Re: Asking for code review: HIVE-26968, HIVE-26986, HIVE-27006

2023-02-14 Thread Sungwoo Park

Hello Alessandro,

Thank you for the comment. HIVE-27006 makes sense only after HIVE-26986 is 
merged, so the failing tests can be taken care of later. HIVE-27006 does not 
affect the results of TPC-DS queries, so Seunggon (who created the JIRAs) can 
focus on HIVE-26968 first.


To reproduce the bugs, one should build TPC-DS datasets (using Iceberg 
for HIVE-26968) and execute queries. Checking the output plan using a Metastore 
image is not enough.


Best regards,

--- Sungwoo

On Tue, 14 Feb 2023, Alessandro Solimando wrote:


Hi Sungwoo,
thanks for bringing this up, IMO correctness issues should be set to
"Blocker" level in Jira, therefore no 4.0.0 should be released before
fixing the aforementioned tickets.

The patches seem well though and solid from a cursory look, but they
fall outside of my area of expertise, I don't have time right now to review
them because I would first need to understand Shared Work Optimizer first,
which is non-trivial.

I have nonetheless approved the blocked workflows (for first time
contributors some need a committer to run them), I have also noticed
that HIVE-27006 has failing tests, so in the meantime those failures could
be addressed.

Another action that will probably get you closer to having the PRs in is to
address (some of) the code smells/issues that Sonar has identified (from a
cursory look there were some unused imports etc.), the neater the PR the
lesser the time a reviewer will need, the higher the chances they get
reviewed.

Best regards,
Alessandro

On Tue, 14 Feb 2023 at 15:06, Sungwoo Park  wrote:


Seonggon created three JIRAs a while ago which affect the result of TPC-DS
queries,
and I wonder if anyone would have time for reviewing the pull requests.

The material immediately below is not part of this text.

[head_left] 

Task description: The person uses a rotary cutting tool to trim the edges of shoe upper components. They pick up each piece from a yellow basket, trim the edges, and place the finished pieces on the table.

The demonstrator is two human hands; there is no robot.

HIVE-26968: SharedWorkOptimizer merges TableScan operators that have
different DPP parents
HIVE-26986: A DAG created by OperatorGraph is not equal to the Tez DAG.
HIVE-27006: ParallelEdgeFixer inserts misconfigured operator and does not
connect it in Tez DAG

In the current build, TPC-DS query 64 returns wrong results (no rows) on
Iceberg tables.
This is fixed in HIVE-26968.

TPC-DS query 71 fails with an error ("cannot find _col0 from []").
This is fixed in HIVE-26986.

HIVE-27006 fixes a bug which we found while testing with TPC-DS queries.
(It depends on HIVE-26986.)

I hope these JIRAs are merged to the master branch before the release of
Hive 4.0.0.
Considering the maturity of Hive and the impending release of Hive 4.0.0,
it does not seem like a good plan to release Hive 4.0.0 that fails on some
TPC-DS queries.

Thanks!

Sungwoo Park





Re: Asking for code review: HIVE-26968, HIVE-26986, HIVE-27006

2023-02-14 Thread Alessandro Solimando
Hi Sungwoo,
thanks for bringing this up, IMO correctness issues should be set to
"Blocker" level in Jira, therefore no 4.0.0 should be released before
fixing the aforementioned tickets.

The patches seem well though and solid from a cursory look, but they
fall outside of my area of expertise, I don't have time right now to review
them because I would first need to understand Shared Work Optimizer first,
which is non-trivial.

I have nonetheless approved the blocked workflows (for first time
contributors some need a committer to run them), I have also noticed
that HIVE-27006 has failing tests, so in the meantime those failures could
be addressed.

Another action that will probably get you closer to having the PRs in is to
address (some of) the code smells/issues that Sonar has identified (from a
cursory look there were some unused imports etc.), the neater the PR the
lesser the time a reviewer will need, the higher the chances they get
reviewed.

Best regards,
Alessandro

On Tue, 14 Feb 2023 at 15:06, Sungwoo Park  wrote:

> Seonggon created three JIRAs a while ago which affect the result of TPC-DS
> queries,
> and I wonder if anyone would have time for reviewing the pull requests.
>
> HIVE-26968: SharedWorkOptimizer merges TableScan operators that have
> different DPP parents
> HIVE-26986: A DAG created by OperatorGraph is not equal to the Tez DAG.
> HIVE-27006: ParallelEdgeFixer inserts misconfigured operator and does not
> connect it in Tez DAG
>
> In the current build, TPC-DS query 64 returns wrong results (no rows) on
> Iceberg tables.
> This is fixed in HIVE-26968.
>
> TPC-DS query 71 fails with an error ("cannot find _col0 from []").
> This is fixed in HIVE-26986.
>
> HIVE-27006 fixes a bug which we found while testing with TPC-DS queries.
> (It depends on HIVE-26986.)
>
> I hope these JIRAs are merged to the master branch before the release of
> Hive 4.0.0.
> Considering the maturity of Hive and the impending release of Hive 4.0.0,
> it does not seem like a good plan to release Hive 4.0.0 that fails on some
> TPC-DS queries.
>
> Thanks!
>
> Sungwoo Park
>


Asking for code review: HIVE-26968, HIVE-26986, HIVE-27006

2023-02-14 Thread Sungwoo Park
Seonggon created three JIRAs a while ago which affect the result of TPC-DS queries, 
and I wonder if anyone would have time for reviewing the pull requests.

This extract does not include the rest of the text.